'Born-again' Mugabe silences dissent
Zimbabwean President Robert Mugabe silenced discussion in his party about his retirement and quashed a power struggle over his succession at a weekend party congress.
Mugabe imposed a loyal but political lightweight young woman as Zanu-PF party vice-president, to put her directly in line to succeed him when he either retires or dies.
At an age when most politicians would be settling down to write their memoirs, he purged the party’s ranks of a group of young turks challenging the largely octogenarian old guards’ grip on power.
Mugabe, an admirer of Kim Il Sung, the former North Korean strongman, and of deposed Romanian dictator Nicolae Ceaucescu, turns 81 in February. Joseph Msika, his other Vice-President, turns 82 this week. Josiah Tungamirai, the head of the party’s youth league, is in his sixties.
The chief victim of the young turks was his fanatical propaganda minister, Jonathan Moyo, author of the ruling party’s campaign of suppression of the country’s independent media.
Moyo, along with several others, was axed from the party’s powerful central committee.
Moyo last month convened a meeting of party heavyweights to organise resistance to Joyce Mujuru, Mugabe’s chosen candidate for the vice presidency, and to manoeuvre parliamentary speaker Emmerson Mnangagwa, into the position.
In his closing speech on Saturday night, Mugabe indirectly denounced Moyo and the faction supporting Mnangagwa as political prostitutes who were impelled by their love of power.
No elections were held at the congress for any of the party’s leadership positions.
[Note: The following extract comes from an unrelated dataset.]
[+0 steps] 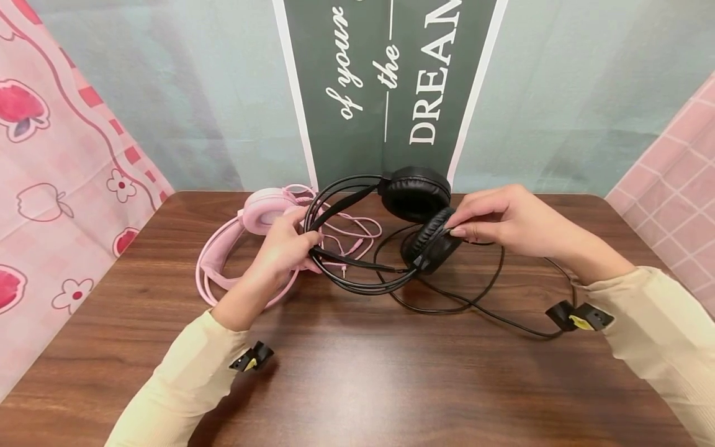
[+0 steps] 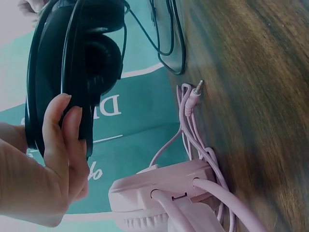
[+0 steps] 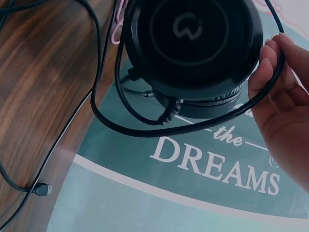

Mugabe’s nomination for the presidency of the party was unanimous as it has been at every congress since independence in 1980.
“I stand here renewed, reinvigorated, rejuvenated, born-again,” he said in his closing speech to the 9 600 party faithful, dominated by shabbily dressed, thin and largely uneducated peasants.
Moyo and his supporters were voted into the central committee in elections held two weeks ago in their provincial councils. However, they were vetted out, said party chairperson John Nkomo. Members of Mugabe’s old guard who failed to be elected in the provincial elections were vetted in.
In the nominations for the successor to former vice-president Simon Muzenda who died last year aged 81, Mujuru and Mnangagwa were set to battle it out for a vote in congress because they both fell short of the required number of nominations for automatic election to the post.
Mugabe stopped Mnangagwa by changing the rules and decreeing that only a woman would be able to stand for nominations. He further ensured that no other woman could stand against Mujuru by cancelling a pro-Mnangagwa vote in one of the provinces and ordering it to be taken again.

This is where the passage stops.